▸ EXERCISE DIRECTIONS: Exactly as they stand, the data below are to be printed again.

▸ DATA SEGMENT:
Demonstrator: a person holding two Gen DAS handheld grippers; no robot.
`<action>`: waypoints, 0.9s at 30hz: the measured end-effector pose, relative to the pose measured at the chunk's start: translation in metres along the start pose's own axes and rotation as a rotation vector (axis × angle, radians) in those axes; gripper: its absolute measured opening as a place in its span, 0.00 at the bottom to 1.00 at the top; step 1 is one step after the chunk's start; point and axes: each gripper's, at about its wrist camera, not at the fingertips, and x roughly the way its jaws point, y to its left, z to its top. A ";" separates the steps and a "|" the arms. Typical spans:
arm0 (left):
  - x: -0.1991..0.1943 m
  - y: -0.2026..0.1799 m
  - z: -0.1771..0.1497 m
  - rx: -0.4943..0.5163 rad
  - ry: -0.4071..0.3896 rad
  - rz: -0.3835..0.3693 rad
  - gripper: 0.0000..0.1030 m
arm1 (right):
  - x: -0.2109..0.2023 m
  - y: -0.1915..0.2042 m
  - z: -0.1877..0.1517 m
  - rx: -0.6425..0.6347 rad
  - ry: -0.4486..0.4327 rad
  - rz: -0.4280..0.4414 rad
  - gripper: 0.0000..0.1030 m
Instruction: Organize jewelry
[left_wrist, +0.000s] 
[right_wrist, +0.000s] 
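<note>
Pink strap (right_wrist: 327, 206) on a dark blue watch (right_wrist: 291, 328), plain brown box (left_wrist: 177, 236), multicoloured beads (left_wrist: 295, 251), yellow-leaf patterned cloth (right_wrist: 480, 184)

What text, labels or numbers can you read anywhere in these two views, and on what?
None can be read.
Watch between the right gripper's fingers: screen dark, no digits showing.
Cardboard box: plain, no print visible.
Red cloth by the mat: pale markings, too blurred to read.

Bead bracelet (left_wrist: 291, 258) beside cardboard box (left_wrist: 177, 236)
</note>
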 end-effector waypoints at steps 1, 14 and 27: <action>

▸ SOLUTION TO THIS TASK:
Demonstrator: a person holding two Gen DAS handheld grippers; no robot.
`<action>`: waypoints, 0.9s at 30hz: the measured end-effector pose, relative to the pose measured at the chunk's start: translation in metres along the start pose's own axes and rotation as a rotation vector (axis × angle, radians) in those axes; gripper: its absolute measured opening as a place in its span, 0.00 at the bottom to 1.00 at the top; step 1 is one step after the chunk's start; point and axes: each gripper's, at about its wrist camera, not at the fingertips, and x roughly the way its jaws point, y to its left, z to its top. A ";" separates the steps and a "|" the arms. Typical spans:
arm0 (left):
  - x: -0.1991..0.1943 m
  - y: -0.2026..0.1799 m
  - z: -0.1771..0.1497 m
  - rx: -0.4943..0.5163 rad
  - ry: -0.4071..0.3896 rad
  - rz: -0.3835..0.3693 rad
  - gripper: 0.0000..0.1030 m
arm1 (right):
  - x: -0.2109..0.2023 m
  - y: -0.1915..0.2042 m
  - z: -0.1877..0.1517 m
  - rx: -0.6425..0.6347 rad
  - ry: -0.4486..0.4327 rad
  - rz: -0.4280..0.4414 rad
  - gripper: 0.0000..0.1030 m
Instruction: Organize jewelry
[left_wrist, +0.000s] 
[right_wrist, +0.000s] 
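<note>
Pink strap (right_wrist: 327, 206) on a dark blue watch (right_wrist: 291, 328), plain brown box (left_wrist: 177, 236), multicoloured beads (left_wrist: 295, 251), yellow-leaf patterned cloth (right_wrist: 480, 184)

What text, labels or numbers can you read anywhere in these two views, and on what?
None can be read.
Watch between the right gripper's fingers: screen dark, no digits showing.
Cardboard box: plain, no print visible.
Red cloth by the mat: pale markings, too blurred to read.

Bead bracelet (left_wrist: 291, 258) beside cardboard box (left_wrist: 177, 236)
</note>
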 end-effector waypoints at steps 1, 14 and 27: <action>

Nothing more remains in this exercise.